Although it would have seemed far-fetched even a few days ago, given some of the prohibitions on movement and travel now being introduced and discussed, any political risk policies should also be reviewed and considered. Such facts could potentially engage covers for matters such as forced abandonment of assets or inability to export goods, although consideration would need to be given to specific exclusions for acts or prohibitions of a general nature.
There are press reports of some law suits, and in the event of any possible claims, liability policies, employer’s liability policies and D&O policies should be reviewed and all provisions met. As always, care should be taken to understand the policy and to carefully consider matters such as notification, preservation of evidence and ensuring clarity with insurers as to the key facts and background from the outset.
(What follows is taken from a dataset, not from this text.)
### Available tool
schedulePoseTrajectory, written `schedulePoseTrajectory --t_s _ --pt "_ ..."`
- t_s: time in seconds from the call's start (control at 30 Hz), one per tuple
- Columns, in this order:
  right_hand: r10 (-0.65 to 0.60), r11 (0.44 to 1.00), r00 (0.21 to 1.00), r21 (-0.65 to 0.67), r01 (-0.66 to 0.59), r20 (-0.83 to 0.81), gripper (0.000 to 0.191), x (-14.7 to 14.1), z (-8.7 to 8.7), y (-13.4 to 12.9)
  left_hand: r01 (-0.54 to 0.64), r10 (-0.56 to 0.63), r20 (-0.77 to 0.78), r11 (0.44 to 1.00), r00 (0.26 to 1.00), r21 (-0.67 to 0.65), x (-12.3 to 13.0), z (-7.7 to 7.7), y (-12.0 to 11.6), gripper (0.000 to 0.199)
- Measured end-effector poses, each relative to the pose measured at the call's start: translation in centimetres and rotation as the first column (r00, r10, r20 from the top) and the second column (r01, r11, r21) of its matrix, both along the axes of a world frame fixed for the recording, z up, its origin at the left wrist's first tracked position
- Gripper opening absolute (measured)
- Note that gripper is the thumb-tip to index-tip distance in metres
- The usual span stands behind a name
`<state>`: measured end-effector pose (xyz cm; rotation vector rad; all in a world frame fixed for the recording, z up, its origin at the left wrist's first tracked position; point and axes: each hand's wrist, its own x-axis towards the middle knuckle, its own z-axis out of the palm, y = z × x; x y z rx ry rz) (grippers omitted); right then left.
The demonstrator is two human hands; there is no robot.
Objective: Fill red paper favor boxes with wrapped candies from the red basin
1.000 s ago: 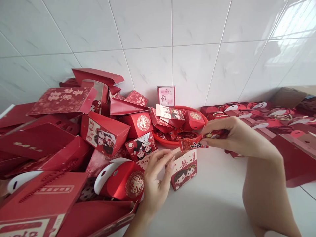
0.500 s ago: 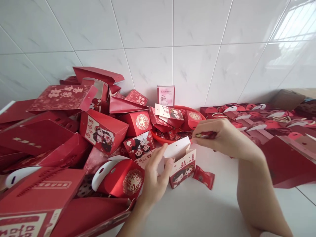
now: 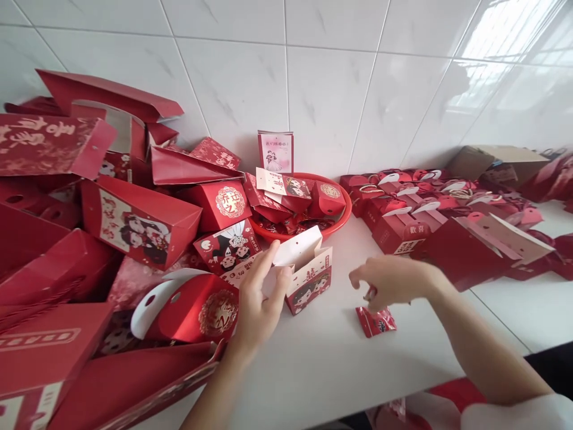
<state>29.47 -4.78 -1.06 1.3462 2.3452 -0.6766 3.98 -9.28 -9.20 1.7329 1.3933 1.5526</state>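
A small open-topped candy box (image 3: 310,291) with cartoon faces stands upright on the white table. My left hand (image 3: 259,298) grips its left side, with the thumb near the front panel and the index finger beside the raised white back flap. Right of the box, my right hand (image 3: 389,283) is bent downward at a red wrapped candy packet (image 3: 376,323). The index finger is curled apart, while the other fingertips meet the packet's top edge; part of this grip is hidden. The box's inside bottom cannot be seen.
Red gift boxes (image 3: 138,224) are heaped on the left. Behind the candy box is a red plastic basket (image 3: 344,218) holding boxes and wrapped packets. A pink card (image 3: 275,152) stands against the tiled wall. Rows of closed boxes (image 3: 396,230) and a cardboard carton (image 3: 505,156) stand to the right.
My right hand has come down from above the box's right side, and the packet it held is no longer seen there. The tabletop packet lies farther from the box. The view has turned right and down.
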Motion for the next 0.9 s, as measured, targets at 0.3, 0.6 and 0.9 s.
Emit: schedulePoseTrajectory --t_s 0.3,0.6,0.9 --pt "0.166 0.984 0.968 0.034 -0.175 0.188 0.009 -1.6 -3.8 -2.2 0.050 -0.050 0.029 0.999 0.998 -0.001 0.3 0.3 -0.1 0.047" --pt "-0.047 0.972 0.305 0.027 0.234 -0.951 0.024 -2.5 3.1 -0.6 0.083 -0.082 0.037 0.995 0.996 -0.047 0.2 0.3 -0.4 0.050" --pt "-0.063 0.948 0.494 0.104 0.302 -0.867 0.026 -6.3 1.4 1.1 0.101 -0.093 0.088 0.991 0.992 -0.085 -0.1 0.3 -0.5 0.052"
If widespread insolvencies do follow, then under Hong Kong law the provisions of the Third Parties (Rights against Insurers) Ordinance will be relevant. This allows a plaintiff creditor to bring a claim directly against a defendant’s liability insurers in the event of an insolvency event to the defendant. If it looks like this may be relevant then care should be taken to understand the Ordinance, which also allows information to be obtained by creditors from insurers on the insolvency of the insurer. A claim under the Ordinance depends on proving both the claim against the insolvent defendant and addressing any policy limitations or defences which may have existed between the defendant and its insurers, as the plaintiff is not put in a better position than the insured was in by operation of the statute.
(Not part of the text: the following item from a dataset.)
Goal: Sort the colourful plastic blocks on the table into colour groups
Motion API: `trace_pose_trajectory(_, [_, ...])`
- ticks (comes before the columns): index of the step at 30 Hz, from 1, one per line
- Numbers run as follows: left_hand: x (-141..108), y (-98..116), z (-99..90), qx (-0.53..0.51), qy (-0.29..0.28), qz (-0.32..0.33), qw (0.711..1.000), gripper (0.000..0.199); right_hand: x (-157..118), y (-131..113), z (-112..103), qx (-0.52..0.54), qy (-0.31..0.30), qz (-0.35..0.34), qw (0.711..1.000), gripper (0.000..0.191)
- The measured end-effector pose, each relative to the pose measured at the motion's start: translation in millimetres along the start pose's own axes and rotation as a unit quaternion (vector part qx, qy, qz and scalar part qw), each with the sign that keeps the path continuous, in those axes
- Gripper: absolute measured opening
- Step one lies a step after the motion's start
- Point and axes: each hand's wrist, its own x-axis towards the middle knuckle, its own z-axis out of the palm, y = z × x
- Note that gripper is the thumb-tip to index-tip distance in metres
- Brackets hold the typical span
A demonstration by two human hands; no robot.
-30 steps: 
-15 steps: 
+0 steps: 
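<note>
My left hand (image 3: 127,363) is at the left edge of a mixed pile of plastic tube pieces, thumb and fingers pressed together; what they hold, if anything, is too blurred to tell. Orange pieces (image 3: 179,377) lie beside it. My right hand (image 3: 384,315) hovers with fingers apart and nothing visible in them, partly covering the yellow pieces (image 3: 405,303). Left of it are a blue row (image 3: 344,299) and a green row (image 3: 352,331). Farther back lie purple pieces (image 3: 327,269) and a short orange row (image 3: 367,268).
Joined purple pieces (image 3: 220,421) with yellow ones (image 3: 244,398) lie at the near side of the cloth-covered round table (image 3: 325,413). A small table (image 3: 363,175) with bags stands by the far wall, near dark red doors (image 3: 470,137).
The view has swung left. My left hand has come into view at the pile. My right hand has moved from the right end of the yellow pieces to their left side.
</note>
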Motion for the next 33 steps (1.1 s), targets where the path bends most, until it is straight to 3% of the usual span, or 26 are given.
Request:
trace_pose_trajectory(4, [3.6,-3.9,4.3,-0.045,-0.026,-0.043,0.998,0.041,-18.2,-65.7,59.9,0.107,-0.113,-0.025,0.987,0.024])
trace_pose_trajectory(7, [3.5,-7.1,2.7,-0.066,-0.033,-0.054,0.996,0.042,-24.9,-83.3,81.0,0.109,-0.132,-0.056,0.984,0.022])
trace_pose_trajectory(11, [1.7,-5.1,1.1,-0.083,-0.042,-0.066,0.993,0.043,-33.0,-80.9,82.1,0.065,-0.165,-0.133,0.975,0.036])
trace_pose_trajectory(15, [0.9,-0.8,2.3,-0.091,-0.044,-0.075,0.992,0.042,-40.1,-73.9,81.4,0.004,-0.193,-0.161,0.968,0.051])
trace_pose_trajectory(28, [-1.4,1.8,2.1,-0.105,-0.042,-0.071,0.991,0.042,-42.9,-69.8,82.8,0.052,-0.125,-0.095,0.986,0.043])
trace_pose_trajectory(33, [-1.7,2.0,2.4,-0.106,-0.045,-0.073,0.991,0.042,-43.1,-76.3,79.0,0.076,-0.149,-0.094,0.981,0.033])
COVID-19 presents a unique challenge for the global community that goes well beyond businesses. Ultimately, however, if insurance is to be any part of the solution to the economic challenges it must be considered now, and not just down the track. It cannot mitigate all the challenges in play but it may well help in relation to some, and that help may be of critical economic importance. Understanding with brokers and the legal team what cover has been obtained, how and when it may be triggered and the policy requirements so far as early engagement with insurers are concerned, are the first three key steps.